* [EXERCISE]:
The answer must be a single number: how many lines of the entries below include "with".

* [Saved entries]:
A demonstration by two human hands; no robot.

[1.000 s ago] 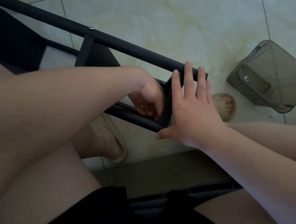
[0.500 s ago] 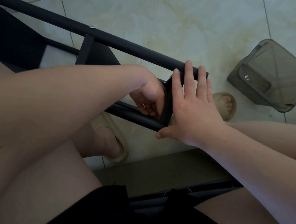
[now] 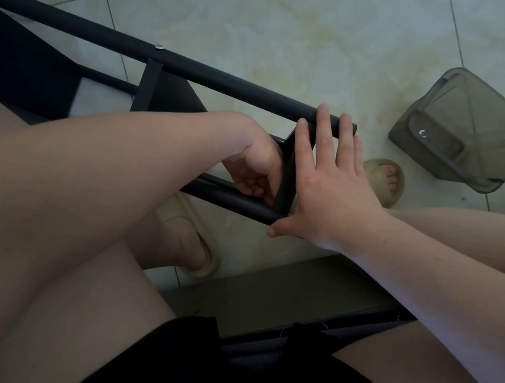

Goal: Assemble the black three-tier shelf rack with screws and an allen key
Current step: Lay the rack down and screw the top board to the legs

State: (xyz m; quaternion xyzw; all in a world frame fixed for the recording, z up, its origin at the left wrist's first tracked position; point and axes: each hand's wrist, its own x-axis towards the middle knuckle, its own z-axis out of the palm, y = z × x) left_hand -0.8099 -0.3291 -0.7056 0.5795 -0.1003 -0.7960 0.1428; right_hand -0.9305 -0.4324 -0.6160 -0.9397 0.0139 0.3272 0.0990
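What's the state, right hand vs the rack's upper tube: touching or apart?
Touching. Head view: the right hand lies open, its fingers laid straight across the upper tube near its end, no gap showing.

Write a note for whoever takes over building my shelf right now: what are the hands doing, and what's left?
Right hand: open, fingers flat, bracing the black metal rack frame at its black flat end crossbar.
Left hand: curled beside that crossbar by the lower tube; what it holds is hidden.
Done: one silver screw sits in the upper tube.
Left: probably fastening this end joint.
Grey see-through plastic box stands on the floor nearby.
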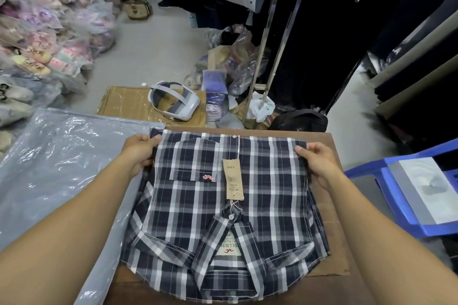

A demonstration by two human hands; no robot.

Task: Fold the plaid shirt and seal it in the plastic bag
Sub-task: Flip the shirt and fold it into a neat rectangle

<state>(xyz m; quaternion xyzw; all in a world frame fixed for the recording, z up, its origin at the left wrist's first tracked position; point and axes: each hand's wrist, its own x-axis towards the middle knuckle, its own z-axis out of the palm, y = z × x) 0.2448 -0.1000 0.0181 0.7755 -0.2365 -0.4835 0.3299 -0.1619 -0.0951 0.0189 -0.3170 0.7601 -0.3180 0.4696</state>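
Note:
A navy, grey and white plaid shirt (198,205) lies folded on a brown cardboard-topped surface (334,250), collar towards me, front up. A tan price tag (232,178) hangs on its button placket. My left hand (138,151) pinches the far left corner of the folded shirt. At the far right corner, my right hand (319,163) grips the edge. A clear plastic bag (57,163) lies flat to the left, partly under the shirt's left side.
A white headset (173,101) rests on a flat cardboard sheet (124,103) beyond the shirt. Bagged shoes are piled at the left (49,20). A blue plastic chair (409,193) stands at the right. A metal clothes rack (272,32) and loose bags crowd the back.

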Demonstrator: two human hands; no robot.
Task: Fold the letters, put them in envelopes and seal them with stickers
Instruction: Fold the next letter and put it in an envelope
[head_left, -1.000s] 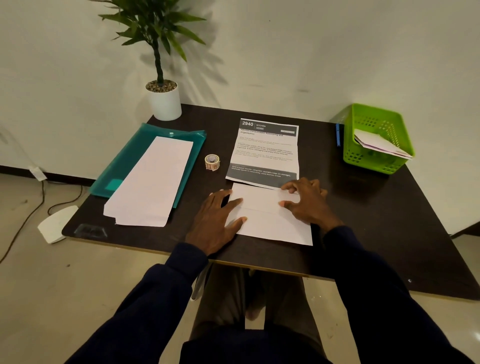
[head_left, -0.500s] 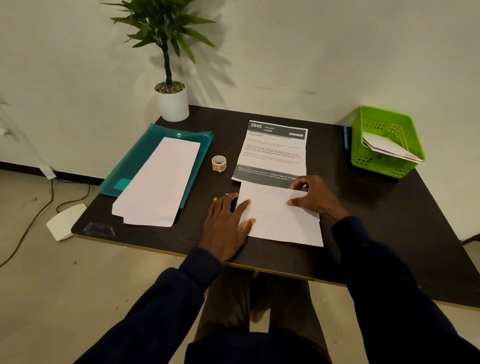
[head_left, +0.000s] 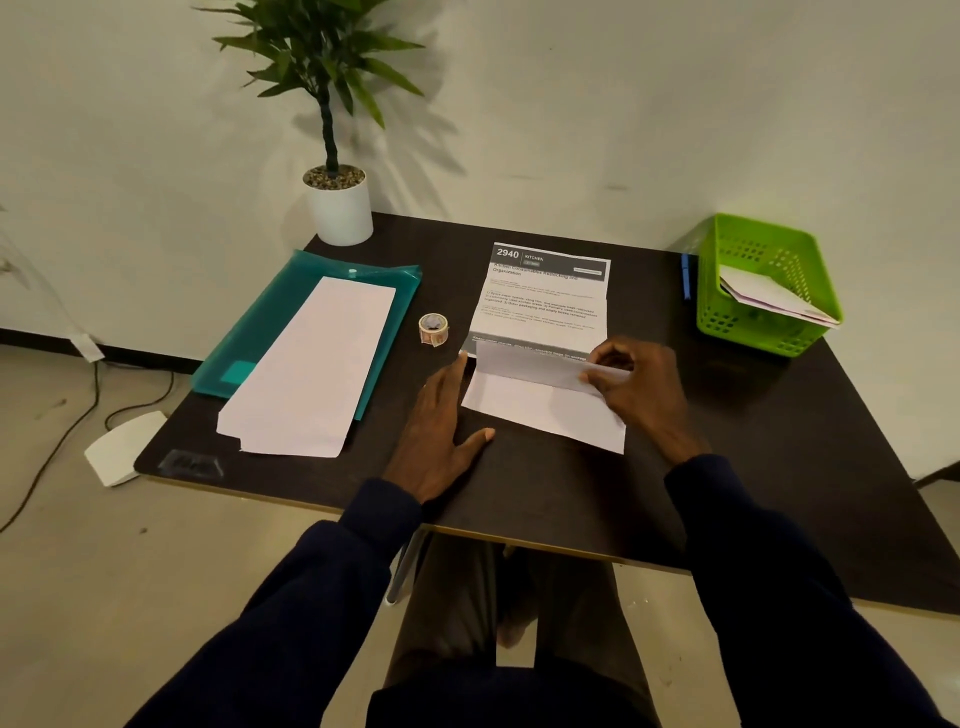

* [RESPONSE TO THE TASK]:
2